Tajik National Corpus (TNC)
This website presents the Tajik National Corpus (TNC) of written texts. The total size is 58.4 million words. At the present time 96% of the total size of the TNC is annotated. Each annotated word form has grammatical tags and translation into English and Russian.
Funding
The Tajik National Corpus was funded by:
- The state budget of the Republic of Tajikistan (2019-2021): project leader – Prof. D.M. Iskandarova; research advisor – Prof. V.A. Plungian, full member of the Russian Academy of Sciences;
- The development programme of the Russian-Tajik (Slavic) University (2019): project leader – Prof. D.M. Iskandarova;
- Russian Foundation for Basic Research, Project 19-012-00637 (2019-2021): project leader – A.P. Vydrin.
Structure
Currently the corpus consists of modern texts in the Tajik language, published in the 20th and 21st centuries. The corpus comprises the following genres: fiction, poetry, drama, journalism, scientific and educational texts, (auto)biographies, religious literature, political and law texts, newspapers. The percentage of each genre is the following:
- fiction — 13.5%
- poetry — 3%
- scientific and educational texts — 6%
- (auto)biographies — 2%
- journalism — 0.65%
- religious texts — 1.8%
- juridical literature — 0.7%
- politics — 0.14%
- fairytales — 0.1%
- drama — 0.03%
- newspapers — 72%
The complete list of the texts included in the Tajik National Corpus is available via the ‘Select subcorpus’ button.
Corpus characteristics
The corpus is based on the automatic annotation by a morphological analyzer. The analyzer was designed by T. Arkhangelskiy and successfully tested on a number of currently available online linguistic corpora developed since the middle of 2000. Among corpora of Iranian languages one should mention the Ossetic National Corpus (http://corpus.ossetic-studies.org/) and the Corpus of the Digor dialect of the Ossetic language (http://corpus-digor.ossetic-studies.org/).
The automatic analysis includes lemmatisation and morphological tagging. Lemmatisation process implies attributing dictionary form to each word form. In the Tajik National Corpus, each word form is also translated into Russian and English. To translate to Russian we used the following dictionaries: Tajik-Russian Dictionary by M.B. Rahimi, L.V. Uspenskaya, Moscow, 1954 and Tajik-Russian Dictionary (second edition) by D. Sajmiddinov, S.D. Holmatova, S. Karimov (eds), Dushanbe, 2006. Lemmatisation implies manual processing of the dictionary.
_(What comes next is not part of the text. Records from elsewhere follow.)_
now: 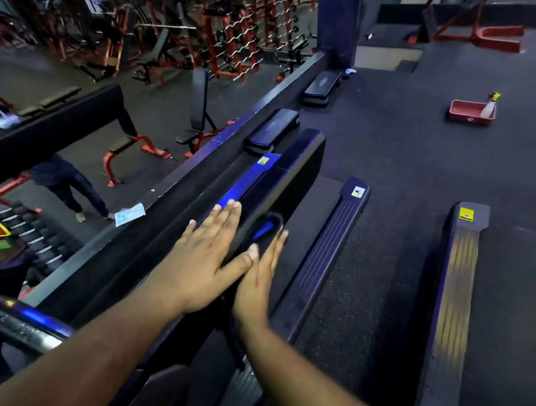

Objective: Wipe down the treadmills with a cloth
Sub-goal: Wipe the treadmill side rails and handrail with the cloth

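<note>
Both hands flat, fingers straight: left hand (210, 246) pressed on the treadmill (281, 184) side rail, right hand (258, 277) just beside it, thumbs touching. No cloth under or between them that can be made out (a dark pad with a blue patch (265, 232) lies at the fingertips). Wiping seemingly barely begun; 2 more rails right of the hands untouched, spray bottle (489, 106) far beyond

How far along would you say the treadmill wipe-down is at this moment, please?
Nothing shows as finished; the picture cannot tell wiped surfaces from unwiped ones. In hand: the left hand lies flat on the near treadmill's rail, and the right hand, fingers straight, presses a dark cloth against it. Left: the neighbouring treadmill has no hand on it, and the spray bottle stands in a red tray on the floor.
</note>
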The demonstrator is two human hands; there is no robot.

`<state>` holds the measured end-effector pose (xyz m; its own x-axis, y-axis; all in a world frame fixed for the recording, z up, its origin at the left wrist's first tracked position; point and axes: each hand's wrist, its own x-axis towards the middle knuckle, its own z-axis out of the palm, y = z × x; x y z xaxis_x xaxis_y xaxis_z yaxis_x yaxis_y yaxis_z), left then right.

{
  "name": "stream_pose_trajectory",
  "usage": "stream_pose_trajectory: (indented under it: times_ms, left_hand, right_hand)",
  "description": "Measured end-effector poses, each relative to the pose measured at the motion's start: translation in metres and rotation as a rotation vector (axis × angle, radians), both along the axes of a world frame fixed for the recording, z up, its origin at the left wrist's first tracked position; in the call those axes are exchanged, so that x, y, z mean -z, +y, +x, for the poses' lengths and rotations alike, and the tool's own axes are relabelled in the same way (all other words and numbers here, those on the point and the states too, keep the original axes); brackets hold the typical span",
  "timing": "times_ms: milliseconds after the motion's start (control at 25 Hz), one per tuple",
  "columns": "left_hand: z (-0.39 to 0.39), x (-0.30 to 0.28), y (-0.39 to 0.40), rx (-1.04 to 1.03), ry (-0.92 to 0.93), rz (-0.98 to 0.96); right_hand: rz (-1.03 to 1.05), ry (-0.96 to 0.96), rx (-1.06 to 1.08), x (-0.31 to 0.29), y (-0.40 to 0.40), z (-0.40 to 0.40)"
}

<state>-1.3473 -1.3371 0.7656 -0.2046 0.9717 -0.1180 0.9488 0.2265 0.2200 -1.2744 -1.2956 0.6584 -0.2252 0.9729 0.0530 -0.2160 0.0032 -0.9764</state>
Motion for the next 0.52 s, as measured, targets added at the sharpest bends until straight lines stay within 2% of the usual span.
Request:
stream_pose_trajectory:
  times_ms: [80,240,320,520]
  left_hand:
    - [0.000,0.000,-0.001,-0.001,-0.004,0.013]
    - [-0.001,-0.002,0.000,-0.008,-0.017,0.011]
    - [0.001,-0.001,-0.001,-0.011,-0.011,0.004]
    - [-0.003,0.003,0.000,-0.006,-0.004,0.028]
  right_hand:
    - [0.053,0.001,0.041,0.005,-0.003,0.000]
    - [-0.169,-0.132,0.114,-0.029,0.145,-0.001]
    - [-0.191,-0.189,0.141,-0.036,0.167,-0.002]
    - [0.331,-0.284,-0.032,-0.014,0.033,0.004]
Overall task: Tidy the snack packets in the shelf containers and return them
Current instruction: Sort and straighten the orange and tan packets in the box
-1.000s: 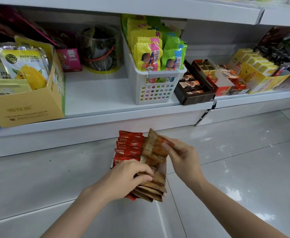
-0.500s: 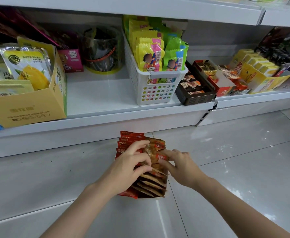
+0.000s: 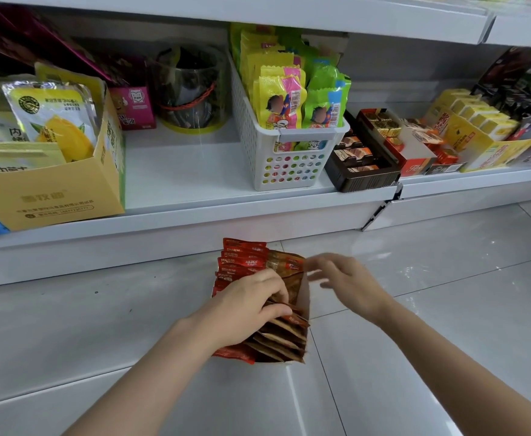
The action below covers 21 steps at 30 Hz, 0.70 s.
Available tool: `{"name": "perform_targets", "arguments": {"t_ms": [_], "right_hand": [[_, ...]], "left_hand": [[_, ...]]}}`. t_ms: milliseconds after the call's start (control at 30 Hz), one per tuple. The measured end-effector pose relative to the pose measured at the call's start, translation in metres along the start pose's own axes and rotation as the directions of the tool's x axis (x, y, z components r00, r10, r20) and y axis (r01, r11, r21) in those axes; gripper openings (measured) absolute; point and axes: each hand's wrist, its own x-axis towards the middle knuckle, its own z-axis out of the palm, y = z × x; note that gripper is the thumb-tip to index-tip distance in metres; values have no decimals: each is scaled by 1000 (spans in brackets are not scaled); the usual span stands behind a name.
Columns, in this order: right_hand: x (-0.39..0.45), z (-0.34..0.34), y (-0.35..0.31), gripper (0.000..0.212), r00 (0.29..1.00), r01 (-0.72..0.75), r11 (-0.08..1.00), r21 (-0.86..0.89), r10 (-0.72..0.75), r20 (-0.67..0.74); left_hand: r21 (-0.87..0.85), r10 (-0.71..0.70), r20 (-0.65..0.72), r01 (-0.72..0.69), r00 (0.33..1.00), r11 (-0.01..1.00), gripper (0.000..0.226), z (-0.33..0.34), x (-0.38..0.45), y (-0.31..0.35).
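Observation:
A narrow container on the floor tiles holds two rows of snack packets: red packets point(image 3: 242, 258) on the left and brown packets point(image 3: 284, 338) on the right. My left hand point(image 3: 248, 306) lies on top of them, fingers curled into the brown row and pinching packets. My right hand point(image 3: 342, 281) hovers just right of the container, blurred, fingers spread and holding nothing. The container's pale right wall point(image 3: 304, 291) shows between the hands.
The white shelf point(image 3: 179, 171) above the floor carries a yellow carton point(image 3: 53, 196) of mango packets at left, a white perforated basket point(image 3: 289, 162) of yellow and green packets, dark chocolate trays point(image 3: 361, 171) and yellow boxes point(image 3: 484, 136) at right. A bare gap lies between carton and basket.
My right hand set a brown packet into the container, then let go and drew away to the right. My left hand shifted forward onto the brown row.

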Motion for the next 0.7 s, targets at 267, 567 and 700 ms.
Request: {"name": "perform_targets", "arguments": {"t_ms": [267, 567, 700], "right_hand": [[13, 38, 9, 20, 954, 83, 910, -407, -191, -232], [13, 17, -1, 9, 905, 111, 993, 40, -84, -416], [-2, -13, -8, 2, 896, 115, 973, 200, -15, -443]], "left_hand": [[8, -28, 19, 28, 999, 1000, 8, -1, -9, 5], [-111, -65, -10, 64, 998, 992, 17, 2, -15, 1], [-192, -142, -21, 135, 990, 972, 41, 2, -16, 7]]}}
Morphological tagging includes grammatical and syntactical information (tags, see Tagset) such as parts of speech, number, time, aspect, modality, person and so on. The rules of morphological tagging were also processed manually.
At the moment the percentage of automatically annotated word forms is 96%.
The universal search system, developed by T. Arkhangelskiy, is adapted for the Tajik National Corpus. The search system was updated by T. Arkhangelskiy in 2021. The search by lexeme, word form, translation and grammatical tags (see Tagset) is available. For an advanced search one can combine several parameters for a search query. The search system also allows searching of several elements with certain distance between them. One can also choose any subcorpus for searching (for example, the texts of a certain genre or period, texts of specific authors). Settings for output design can be configured. For more information, use the help button in the Search page.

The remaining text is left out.